Can a soldier be denied leave while going through UCMJ?
The short answer is yes, but it doesn’t have to be that way. So leave is one of those things that you’re not entitled to leave is something that you can receive. A lot of times you see that people will be denied leave when they’re going through the UCMJ. That’s because of a couple of things. First, if that commander has a good faith basis to believe that you need to be present at different court hearings or different, you know, to participate in your own defense, then they want to ensure that you’re going to be there. They also have the ultimate responsibility to make sure that you are present for every stage of your trial. Sometimes though, secondarily it happens because commanders don’t think they’re allowed to give it to you.

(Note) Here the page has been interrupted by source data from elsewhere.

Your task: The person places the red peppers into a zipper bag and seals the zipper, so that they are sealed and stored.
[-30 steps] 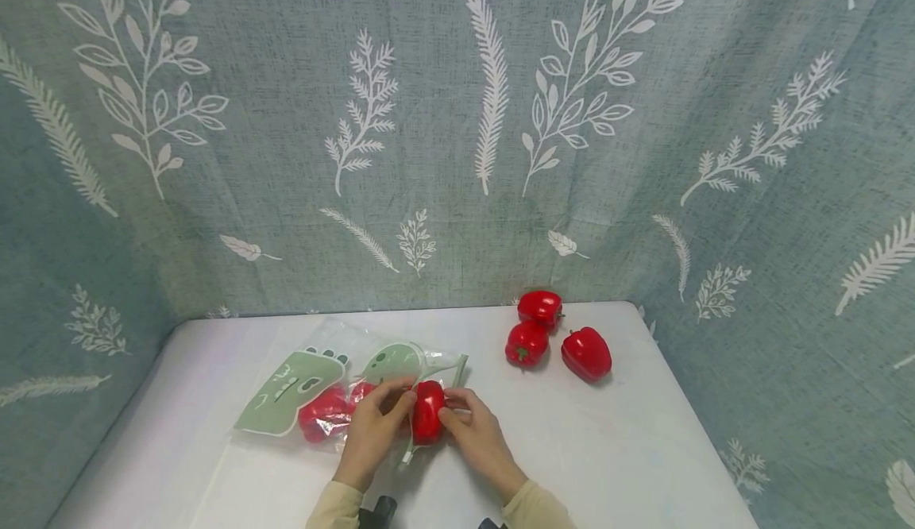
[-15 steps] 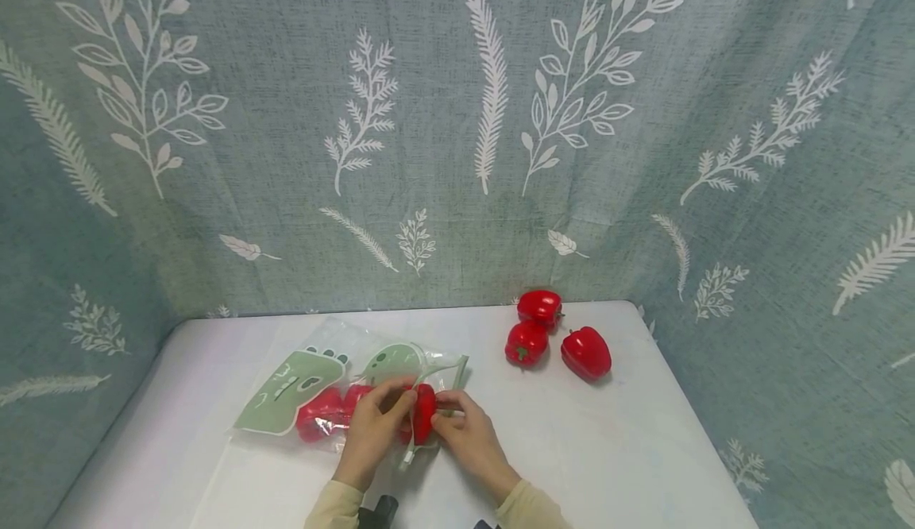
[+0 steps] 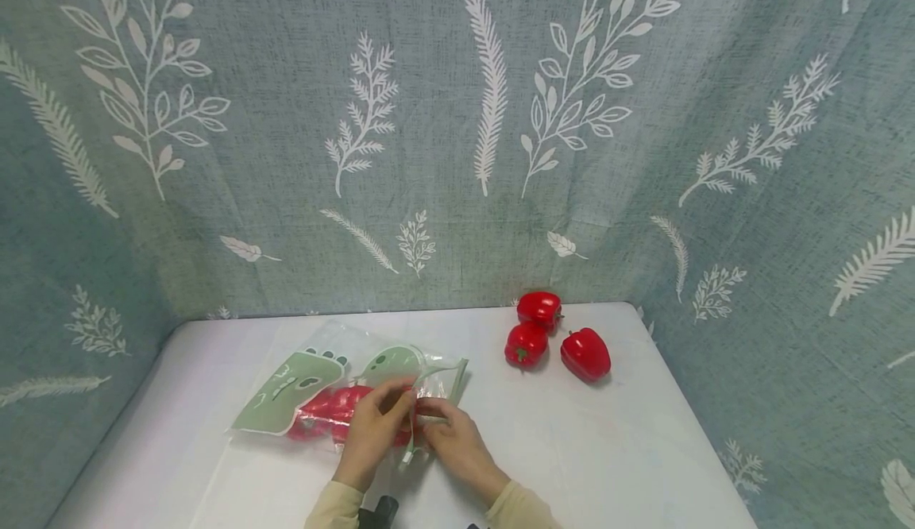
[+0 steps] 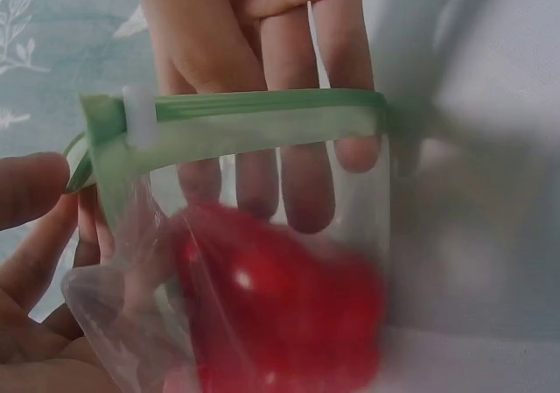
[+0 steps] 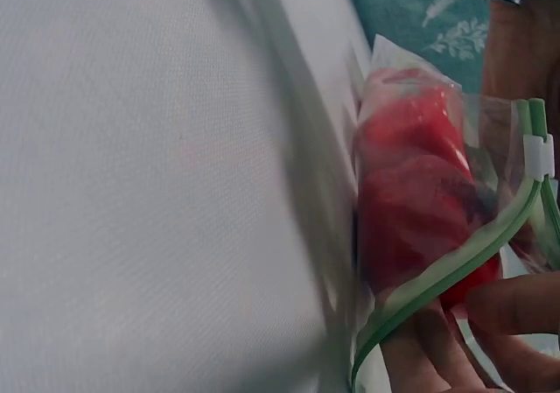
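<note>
In the head view we see a clear zip bag (image 3: 289, 390) with green cartoon prints lying at the left and near the middle of a white desk (image 3: 643, 449), its mouth turned to the right. Red peppers (image 3: 332, 406) show through the film (they press together, so we cannot count them). The left hand (image 3: 375, 426) is at the bag's mouth, its grip pinching the edge between thumb and fingers. The right hand (image 3: 457, 438) comes from the right, its fingertips within the mouth. Farther off on the right, well apart from the bag, we find three loose peppers (image 3: 526, 344), two of them touching and the third just beside them. Behind the far edge hangs a grey-green cloth (image 3: 429, 116) with white leaf patterns.

In the left wrist view, we see the right hand's fingers (image 4: 302, 187) stretched out and a little spread through the film, reaching past the green strip (image 4: 262, 104) to a pepper (image 4: 289, 305) inside. The left thumb (image 4: 31, 187) pinches the strip, near a white slider (image 4: 140, 117).

In the right wrist view, we see the bag's filled part along the desk's white cover, with the right hand's fingers behind the curving strip; the right thumb (image 5: 516, 304) is just beside the red.
</note>
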`<state>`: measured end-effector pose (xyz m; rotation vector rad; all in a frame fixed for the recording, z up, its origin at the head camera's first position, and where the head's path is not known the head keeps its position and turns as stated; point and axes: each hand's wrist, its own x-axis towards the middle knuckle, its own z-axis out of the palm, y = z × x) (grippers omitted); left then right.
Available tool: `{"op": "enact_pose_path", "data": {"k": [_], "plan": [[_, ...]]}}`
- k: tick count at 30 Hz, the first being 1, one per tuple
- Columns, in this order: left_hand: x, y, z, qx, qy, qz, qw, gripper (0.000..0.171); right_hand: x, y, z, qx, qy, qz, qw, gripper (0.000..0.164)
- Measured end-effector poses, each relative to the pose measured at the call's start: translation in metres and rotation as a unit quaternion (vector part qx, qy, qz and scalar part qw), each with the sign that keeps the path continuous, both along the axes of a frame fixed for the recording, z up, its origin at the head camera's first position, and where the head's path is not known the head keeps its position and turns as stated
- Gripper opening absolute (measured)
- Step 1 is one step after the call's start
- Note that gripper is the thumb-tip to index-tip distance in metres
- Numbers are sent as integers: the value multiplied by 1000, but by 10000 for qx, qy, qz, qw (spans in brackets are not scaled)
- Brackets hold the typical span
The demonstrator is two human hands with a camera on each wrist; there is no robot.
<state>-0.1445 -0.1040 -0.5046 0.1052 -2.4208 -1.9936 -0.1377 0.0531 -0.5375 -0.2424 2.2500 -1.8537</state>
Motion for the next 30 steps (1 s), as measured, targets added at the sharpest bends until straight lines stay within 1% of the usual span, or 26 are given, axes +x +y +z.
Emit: {"op": "enact_pose_path", "data": {"k": [3,6,9,11,16,21,23,27,30], "plan": [[0,1,0,26,-45,27,10000,31,0,-2,0,189,206,165,9995,45],[0,1,0,124,-54,5,9999,31,-1,-5,-1,225,369,357,9984,45],[0,2,-1,226,-61,-26,9997,32,-1,-8,-2,242,404,514,9976,46],[0,3,-2,228,-67,-41,9997,33,-2,-10,-2,311,296,562,9975,44],[0,4,-1,113,-123,-15,9999,33,-1,-14,-1,593,101,530,9968,38],[0,2,1,163,-75,-19,9998,32,-3,-13,-4,778,316,489,9953,32],[-1,1,1,176,-71,-23,9998,32,-4,-12,-6,762,346,487,9953,31],[-1,-1,0,158,-111,-21,9998,32,-5,-11,-8,798,441,417,9950,33],[-1,-1,-1,150,-107,-38,9998,31,-2,-8,-7,681,483,330,9960,36]]}}
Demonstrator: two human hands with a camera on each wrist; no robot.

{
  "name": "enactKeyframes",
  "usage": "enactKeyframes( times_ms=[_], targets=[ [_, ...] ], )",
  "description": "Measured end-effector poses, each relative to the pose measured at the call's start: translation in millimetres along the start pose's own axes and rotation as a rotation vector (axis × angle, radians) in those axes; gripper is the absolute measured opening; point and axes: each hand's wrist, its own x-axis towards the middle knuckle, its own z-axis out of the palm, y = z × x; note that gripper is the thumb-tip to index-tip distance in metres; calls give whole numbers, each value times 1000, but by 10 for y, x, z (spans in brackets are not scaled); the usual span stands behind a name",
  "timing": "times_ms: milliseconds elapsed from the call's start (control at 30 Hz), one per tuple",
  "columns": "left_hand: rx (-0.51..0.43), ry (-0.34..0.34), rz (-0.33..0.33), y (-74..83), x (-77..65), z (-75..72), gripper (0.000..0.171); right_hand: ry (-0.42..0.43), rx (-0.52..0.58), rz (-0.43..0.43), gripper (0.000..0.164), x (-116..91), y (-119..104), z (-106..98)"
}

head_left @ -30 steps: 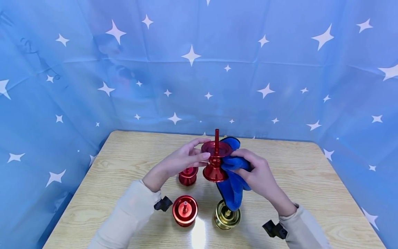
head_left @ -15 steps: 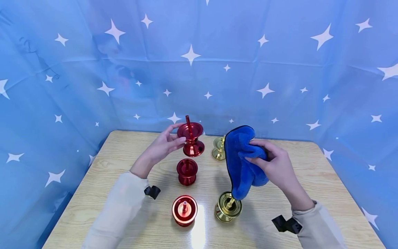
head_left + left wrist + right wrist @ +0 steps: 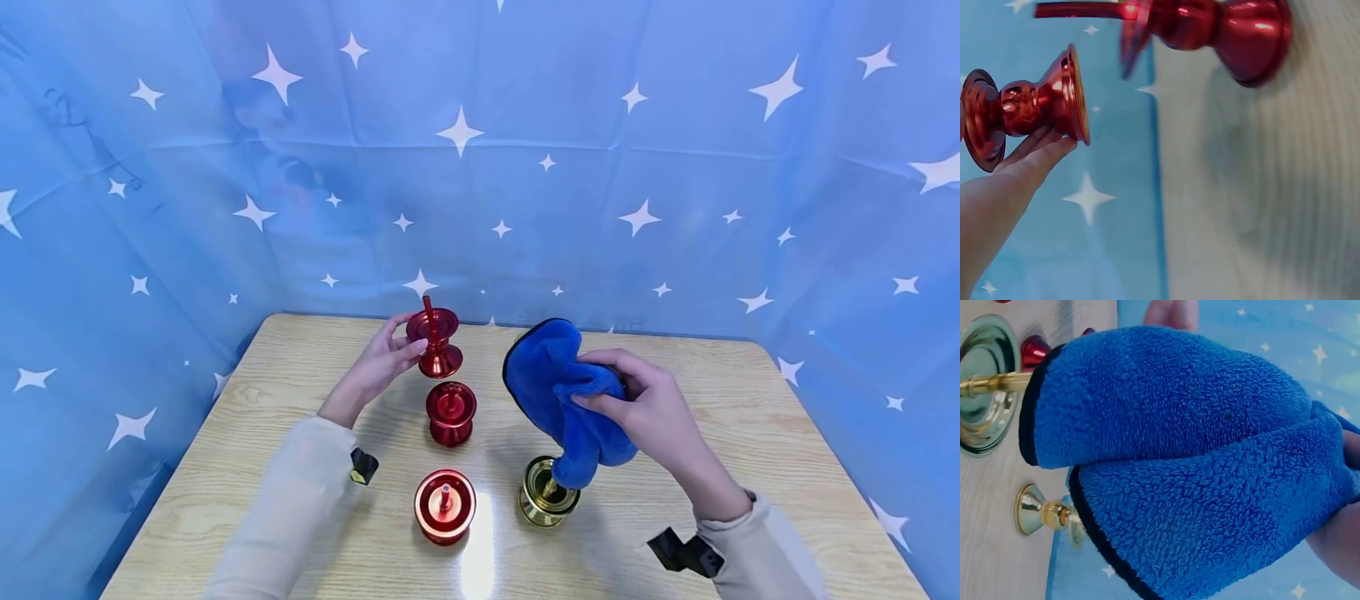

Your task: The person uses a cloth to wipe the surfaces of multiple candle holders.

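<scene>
My left hand point(image 3: 378, 362) holds a red metal candle holder point(image 3: 441, 360), its spike leaning slightly left, over the back left of the table. In the left wrist view, fingers support this red candle holder point(image 3: 1022, 109) from below; whether its base meets the tabletop I cannot tell. My right hand point(image 3: 648, 408) pinches a bunched blue plush cloth point(image 3: 558, 383) with a black edge. The cloth hangs over the back of a gold candle holder point(image 3: 542, 504) at the front. Another gold candle holder point(image 3: 1044, 512) shows in the right wrist view; the cloth hides it from the head camera.
Two more red candle holders stand upright in the middle, one farther back point(image 3: 451, 417) and one nearer point(image 3: 445, 508). The wooden table point(image 3: 720, 392) ends at a blue curtain point(image 3: 465, 192) with white stars.
My left hand has carried the red candle holder left, away from the cloth, and lately lower. My right hand moved right with the cloth, then slightly back left, covering the rear gold candle holder.
</scene>
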Motion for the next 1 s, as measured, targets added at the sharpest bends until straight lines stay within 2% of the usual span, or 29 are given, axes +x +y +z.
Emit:
enactKeyframes(
  times_ms=[233, 467, 733, 1000],
  targets=[
    [5, 40, 4, -239, 87, -107, 59, 31, 14, 40, 35, 27, -81, -33],
    [48, 55, -47, -447, 174, -178, 62, 116, 28, 96, 36, 94, -79, -141],
    [94, 48, -95, -627, 239, -173, 63, 208, -50, 216, 42, 132, 165, -367],
    [102, -9, -103, -697, 296, -114, 63, 259, -47, 269, 40, 71, 406, -535]
  ],
)
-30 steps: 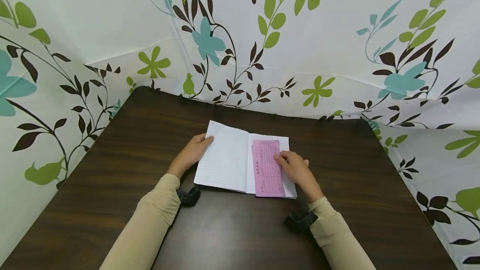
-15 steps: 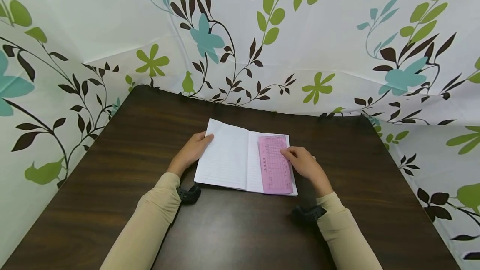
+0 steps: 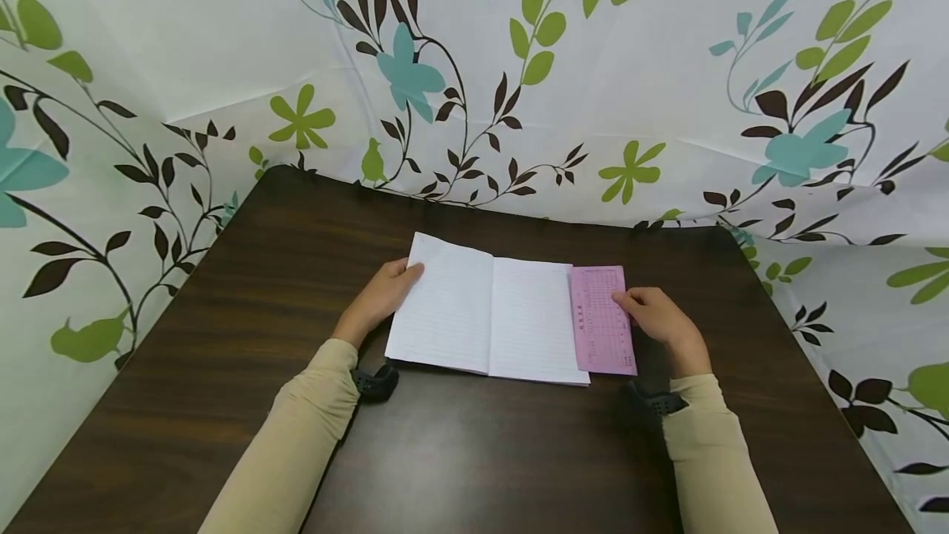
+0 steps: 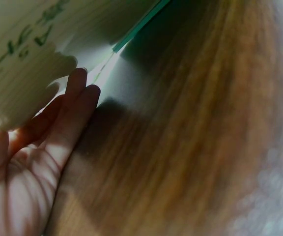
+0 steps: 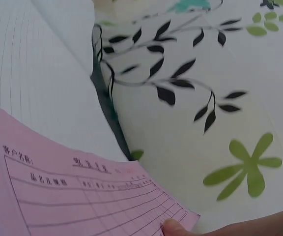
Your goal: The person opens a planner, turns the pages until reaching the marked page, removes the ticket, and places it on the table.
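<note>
An open notebook (image 3: 452, 303) with lined white pages lies mid-table, its left side raised a little. My left hand (image 3: 381, 295) grips its left edge, thumb over the page; in the left wrist view, the fingers (image 4: 75, 83) reach under the cover, which bears green handwriting. My right hand (image 3: 660, 316) pinches the right edge of a pink printed form (image 3: 602, 324), a table-lined slip. The form's left edge meets or slightly overlaps the notebook's right edge. In the right wrist view, a fingertip (image 5: 173, 227) sits on the form (image 5: 82, 191); the rest of that hand is mostly out of frame.
The dark wood-grain table (image 3: 474, 460) carries the notebook. Behind it and at both sides hangs a white cloth (image 3: 630, 89) with leaf and flower patterns. A black band (image 3: 376, 384) is on the left wrist, another (image 3: 660, 404) on the right.
My right hand has drawn the pink form to the right, from the right-hand page out past the notebook's edge. My left hand and the notebook have stayed in place.
</note>
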Available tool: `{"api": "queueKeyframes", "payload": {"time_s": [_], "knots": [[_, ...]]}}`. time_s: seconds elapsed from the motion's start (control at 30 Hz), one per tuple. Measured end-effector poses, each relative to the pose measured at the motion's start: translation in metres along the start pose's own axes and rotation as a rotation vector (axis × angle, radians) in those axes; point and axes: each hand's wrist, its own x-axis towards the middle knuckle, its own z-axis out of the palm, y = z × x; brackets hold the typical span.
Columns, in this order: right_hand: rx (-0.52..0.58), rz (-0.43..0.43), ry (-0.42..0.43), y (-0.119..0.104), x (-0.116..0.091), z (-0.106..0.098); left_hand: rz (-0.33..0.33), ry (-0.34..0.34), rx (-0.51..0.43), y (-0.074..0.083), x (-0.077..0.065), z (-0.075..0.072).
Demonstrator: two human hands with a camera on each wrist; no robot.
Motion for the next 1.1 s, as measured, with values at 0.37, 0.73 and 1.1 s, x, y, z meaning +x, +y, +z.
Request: {"api": "queueKeyframes", "payload": {"time_s": [0.37,0.73,1.1], "knots": [[-0.135,0.097,0.004,0.021,-0.003,-0.014,-0.021,0.005,0.005,0.001,0.0,-0.001],[-0.24,0.299,0.046,0.03,-0.007,-0.018,-0.023,-0.023,-0.021,0.003,-0.001,-0.002],[-0.259,0.118,0.145,-0.004,-0.015,-0.014,-0.015,-0.011,-0.006,0.001,0.0,-0.002]]}}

So this is a matter of advocacy, right? Reaching out to the command, not you, but an advocate on your behalf reaching out and explaining he just wants to go home and see his grandma for her 91st birthday. Here’s his ticket, he’s coming right back. He’s, you know, demonstrating all these other evidences that he intends to be here. He’s not going to go AWOL. He is not going to absent himself without leave. Doesn’t always work, but you can always advocate.
So can they deny it? Yes. Do they have to? No.
Jocelyn Stewart is a UCMJ court-martial attorney who specializes in defense of allegations of sexual assault for all branches of the military worldwide.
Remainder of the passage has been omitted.